| TASK TO COMPLETE |
Exclude all pictures. Then restate, word for word, the entries from the first line through the line that contains "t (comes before".

_ _ _ _ _

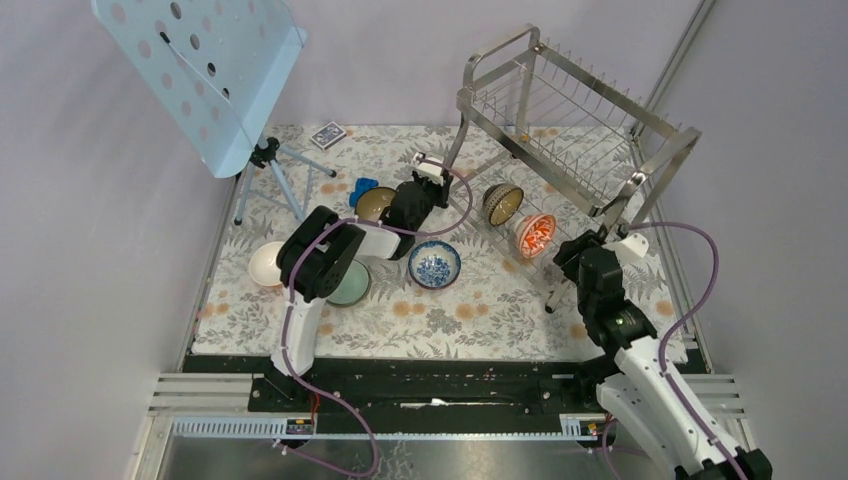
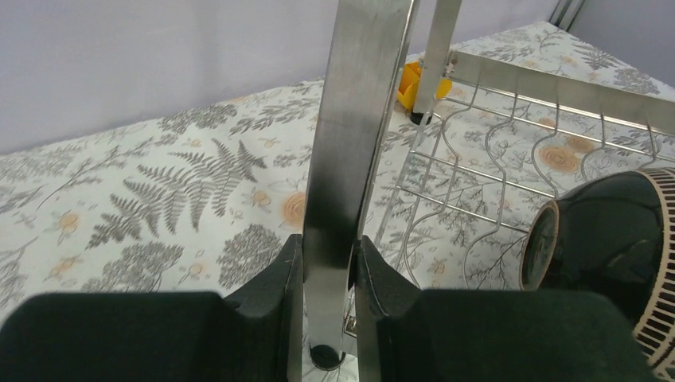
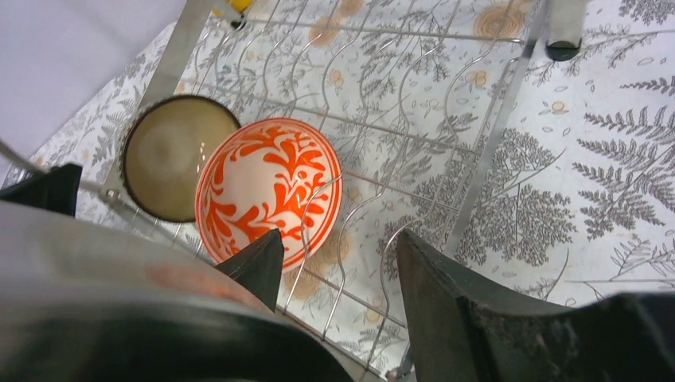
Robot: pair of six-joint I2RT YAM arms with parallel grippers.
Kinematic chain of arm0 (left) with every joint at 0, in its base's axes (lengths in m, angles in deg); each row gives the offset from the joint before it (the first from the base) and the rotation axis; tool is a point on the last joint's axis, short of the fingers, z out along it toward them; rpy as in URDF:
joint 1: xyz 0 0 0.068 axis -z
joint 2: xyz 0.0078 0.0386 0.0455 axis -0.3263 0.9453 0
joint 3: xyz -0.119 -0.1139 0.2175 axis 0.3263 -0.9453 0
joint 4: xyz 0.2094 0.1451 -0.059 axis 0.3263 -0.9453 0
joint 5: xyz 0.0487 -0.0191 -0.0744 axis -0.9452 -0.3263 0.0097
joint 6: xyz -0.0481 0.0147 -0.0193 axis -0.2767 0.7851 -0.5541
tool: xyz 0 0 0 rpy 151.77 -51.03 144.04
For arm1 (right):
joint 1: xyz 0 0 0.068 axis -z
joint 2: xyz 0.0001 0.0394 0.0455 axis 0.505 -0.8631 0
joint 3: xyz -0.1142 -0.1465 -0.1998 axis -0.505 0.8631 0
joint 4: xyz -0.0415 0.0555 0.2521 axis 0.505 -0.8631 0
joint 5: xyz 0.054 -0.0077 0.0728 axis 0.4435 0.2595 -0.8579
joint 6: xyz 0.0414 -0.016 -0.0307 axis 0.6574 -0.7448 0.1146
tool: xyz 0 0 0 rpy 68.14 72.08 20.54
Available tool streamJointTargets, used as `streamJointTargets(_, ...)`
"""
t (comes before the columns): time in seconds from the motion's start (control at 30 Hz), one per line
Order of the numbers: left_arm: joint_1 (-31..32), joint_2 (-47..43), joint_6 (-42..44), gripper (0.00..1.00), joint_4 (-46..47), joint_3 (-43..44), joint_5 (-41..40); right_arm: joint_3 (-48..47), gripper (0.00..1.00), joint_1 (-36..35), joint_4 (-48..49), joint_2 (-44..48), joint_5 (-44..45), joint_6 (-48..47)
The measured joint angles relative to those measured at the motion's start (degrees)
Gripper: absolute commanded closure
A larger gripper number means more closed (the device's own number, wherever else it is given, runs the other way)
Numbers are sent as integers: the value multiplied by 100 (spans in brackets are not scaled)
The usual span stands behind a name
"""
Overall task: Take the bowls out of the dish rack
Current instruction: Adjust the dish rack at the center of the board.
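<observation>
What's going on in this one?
The left gripper is shut on a leg of the dish rack. The right gripper hangs open over the orange bowl, which sits in the rack beside a dark bowl. A blue-patterned bowl, a white bowl and a green bowl already lie on the table.

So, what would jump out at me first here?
Probably the big shiny dish rack at the back right, with an orange-patterned bowl and a dark bowl propped in its lower shelf. The left gripper is clamped on one flat steel leg of the rack, while the open right gripper hovers over the orange bowl. A pale blue music stand looms at the back left.
</observation>
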Motion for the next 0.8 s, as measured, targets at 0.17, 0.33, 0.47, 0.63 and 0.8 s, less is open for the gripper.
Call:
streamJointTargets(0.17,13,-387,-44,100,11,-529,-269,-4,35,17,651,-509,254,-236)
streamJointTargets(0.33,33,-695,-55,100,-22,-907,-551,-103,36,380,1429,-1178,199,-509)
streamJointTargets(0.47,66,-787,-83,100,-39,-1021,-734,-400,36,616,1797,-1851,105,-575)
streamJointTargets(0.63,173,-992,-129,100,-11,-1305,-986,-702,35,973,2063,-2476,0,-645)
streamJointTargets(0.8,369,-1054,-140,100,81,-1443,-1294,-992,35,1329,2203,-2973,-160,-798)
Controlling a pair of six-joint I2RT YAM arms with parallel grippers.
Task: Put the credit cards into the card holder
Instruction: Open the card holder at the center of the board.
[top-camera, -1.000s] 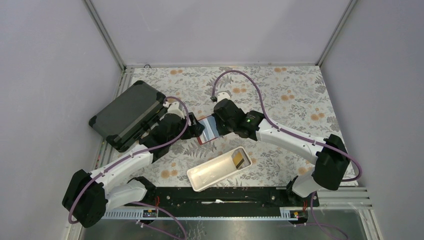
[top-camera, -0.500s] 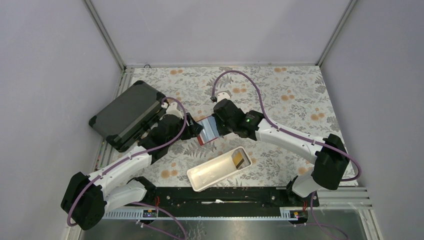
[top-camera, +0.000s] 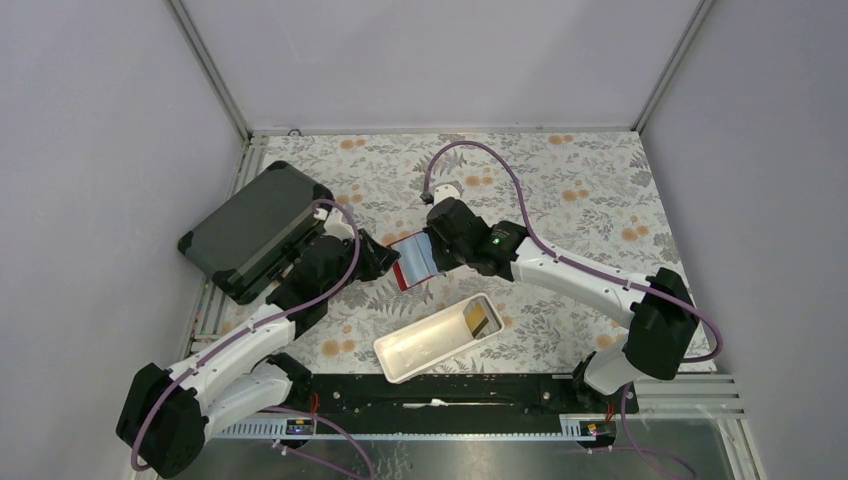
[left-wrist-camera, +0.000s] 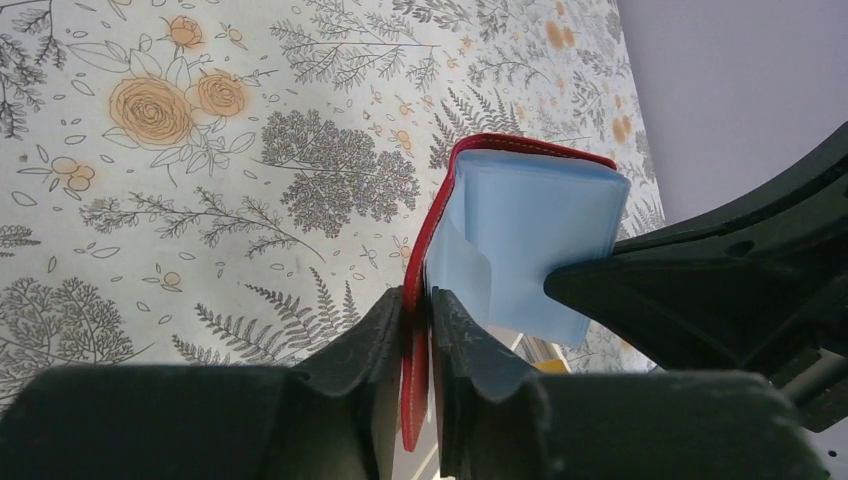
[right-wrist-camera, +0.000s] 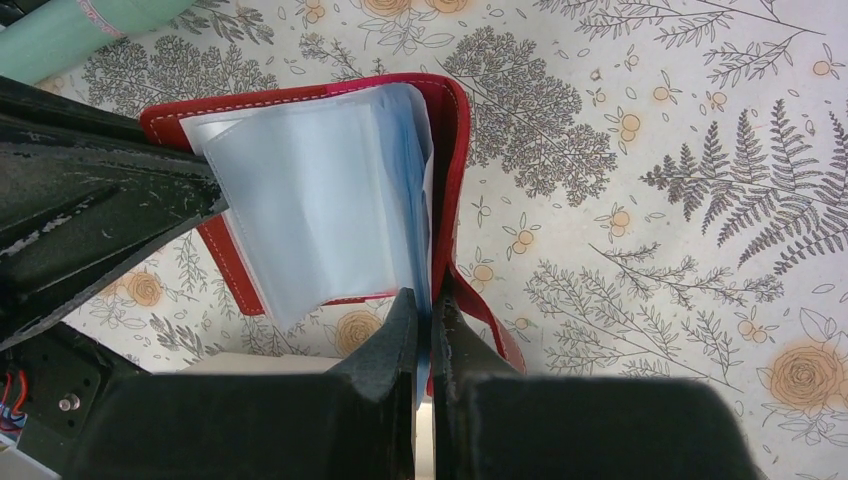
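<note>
Left arm (top-camera: 240, 340) is extended from its base at the near left, up and to the right, with the forearm angled toward the table's centre. Left gripper (top-camera: 383, 262) is pointed right. In its wrist view the fingers (left-wrist-camera: 370, 340) are pinched nearly together on the red edge of the wallet (left-wrist-camera: 520, 230).

Right arm (top-camera: 585, 280) is stretched from the near right base leftward across the table, with the wrist (top-camera: 470, 240) turned toward the left gripper. Right gripper (top-camera: 425, 255) is closed, and its fingers (right-wrist-camera: 385, 350) are nipped on the wallet's blue inner leaves.

Both grippers are set close together, tip toward tip, with the wallet gripped from opposite sides and held clear of the table.
</note>
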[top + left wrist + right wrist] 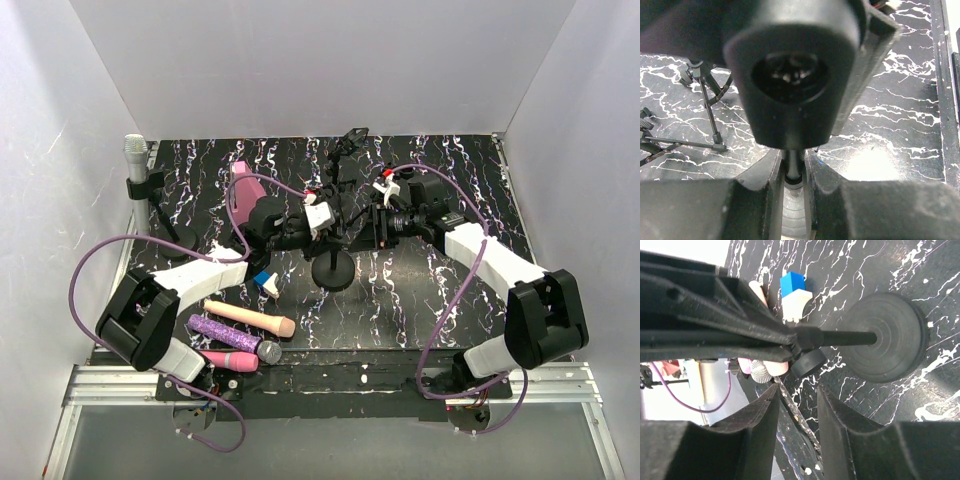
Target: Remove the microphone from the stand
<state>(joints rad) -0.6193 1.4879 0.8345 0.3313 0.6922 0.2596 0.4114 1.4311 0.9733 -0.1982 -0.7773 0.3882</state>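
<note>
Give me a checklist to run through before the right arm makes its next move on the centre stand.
1. Hold of left gripper on stand pole: ok, jaws shut on it.
2. Hold of right gripper on anything: not ok, jaws apart, nothing between them.
3. Seating of round base on table: ok, flat.
4. Microphone in black holder: cannot tell, the views do not show it.
5. Gap between round base and blue-and-white block: ok, apart.
</note>
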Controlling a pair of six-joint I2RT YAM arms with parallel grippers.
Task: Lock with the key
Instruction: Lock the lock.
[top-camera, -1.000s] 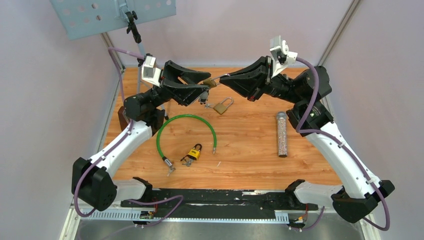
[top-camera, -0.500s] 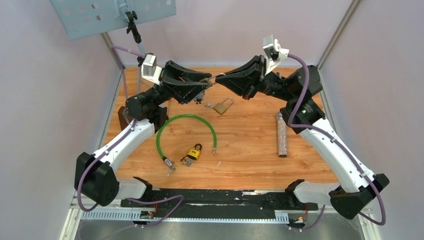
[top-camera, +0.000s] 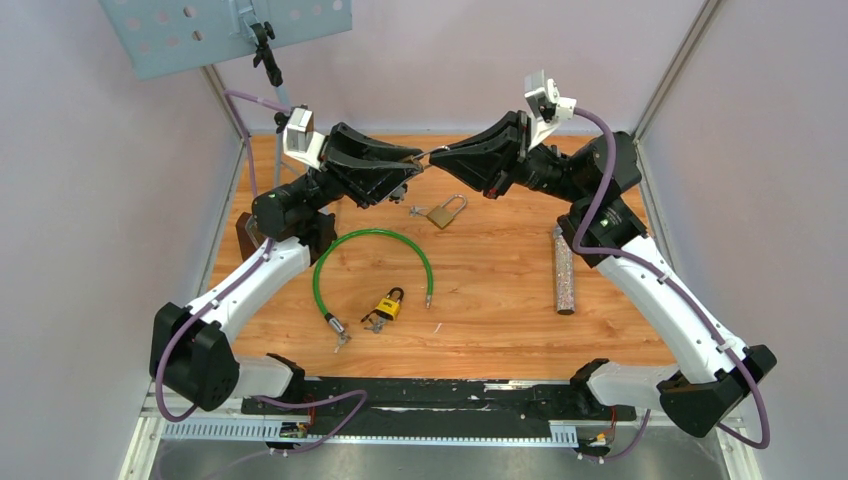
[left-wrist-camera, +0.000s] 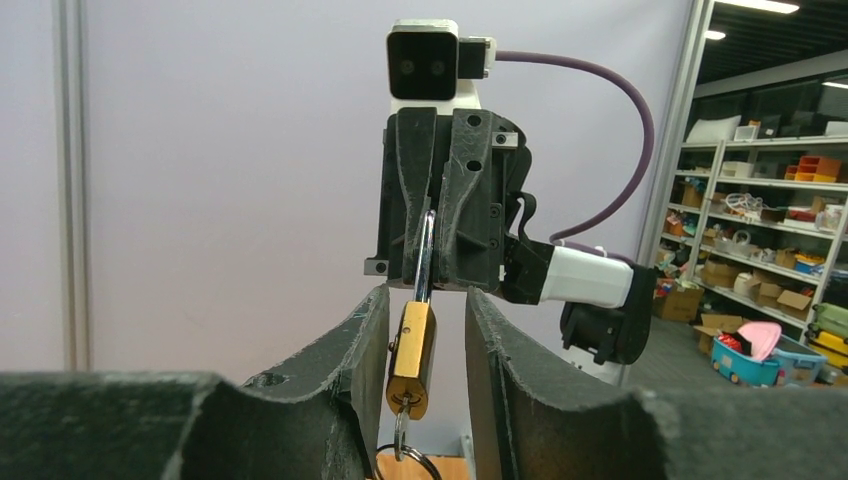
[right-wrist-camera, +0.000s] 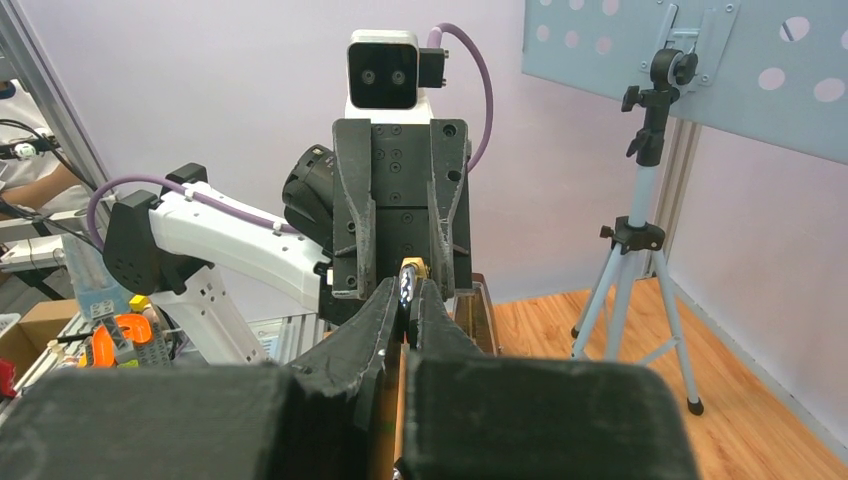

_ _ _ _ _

| FINISHED EXERCISE |
Robot: pair of six-joint I2RT YAM arms with parallel grippers.
Kinematic chain of arm0 (left) with every joint at 0, in its base's axes (lengths in m, angles in deg); each row gives the offset from the joint before it (the first from the base) and the rotation axis; tool is a point on the last joint's axis, short of the fingers, z out along it toward them; rpy as in URDF:
joint 1: xyz 0 0 0.068 axis -z
joint 2: xyz 0.0078 0.0386 0.0455 axis -0.3263 0.9453 0
joint 3: xyz -0.119 -0.1139 0.2175 axis 0.3263 -0.9453 0
joint 4: xyz 0.2094 0.1451 -0.059 axis 0.3263 -0.9453 0
joint 5: xyz 0.0487 -0.0191 -0.0744 axis -0.9452 -0.3263 0.0097
joint 6: xyz -0.0481 0.0147 -0.0193 axis -0.2767 0.7851 -0.5541
tool: xyz 0 0 0 rpy 151.77 -51.03 144.04
For arm1 (right):
joint 1: xyz 0 0 0.068 axis -z
joint 2: xyz 0.0001 0.0394 0.0455 axis 0.505 -0.8631 0
joint 3: xyz -0.1142 -0.1465 -0.1998 axis -0.505 0.8631 0
joint 4: xyz -0.0415 0.0555 0.2521 axis 0.505 -0.8631 0
joint 5: xyz 0.054 -0.0077 0.0728 axis 0.4435 0.2595 -0.8579
joint 6: xyz 0.0414 -0.016 -0.0307 axis 0.6574 -0.7448 0.1146
tool: xyz 0 0 0 rpy 68.14 72.08 20.54
Available tool streamJointTargets, used as `streamJointTargets(_, ...)`
"""
t (comes before the columns): time in seconds from the motion's start (control at 30 Hz), one per line

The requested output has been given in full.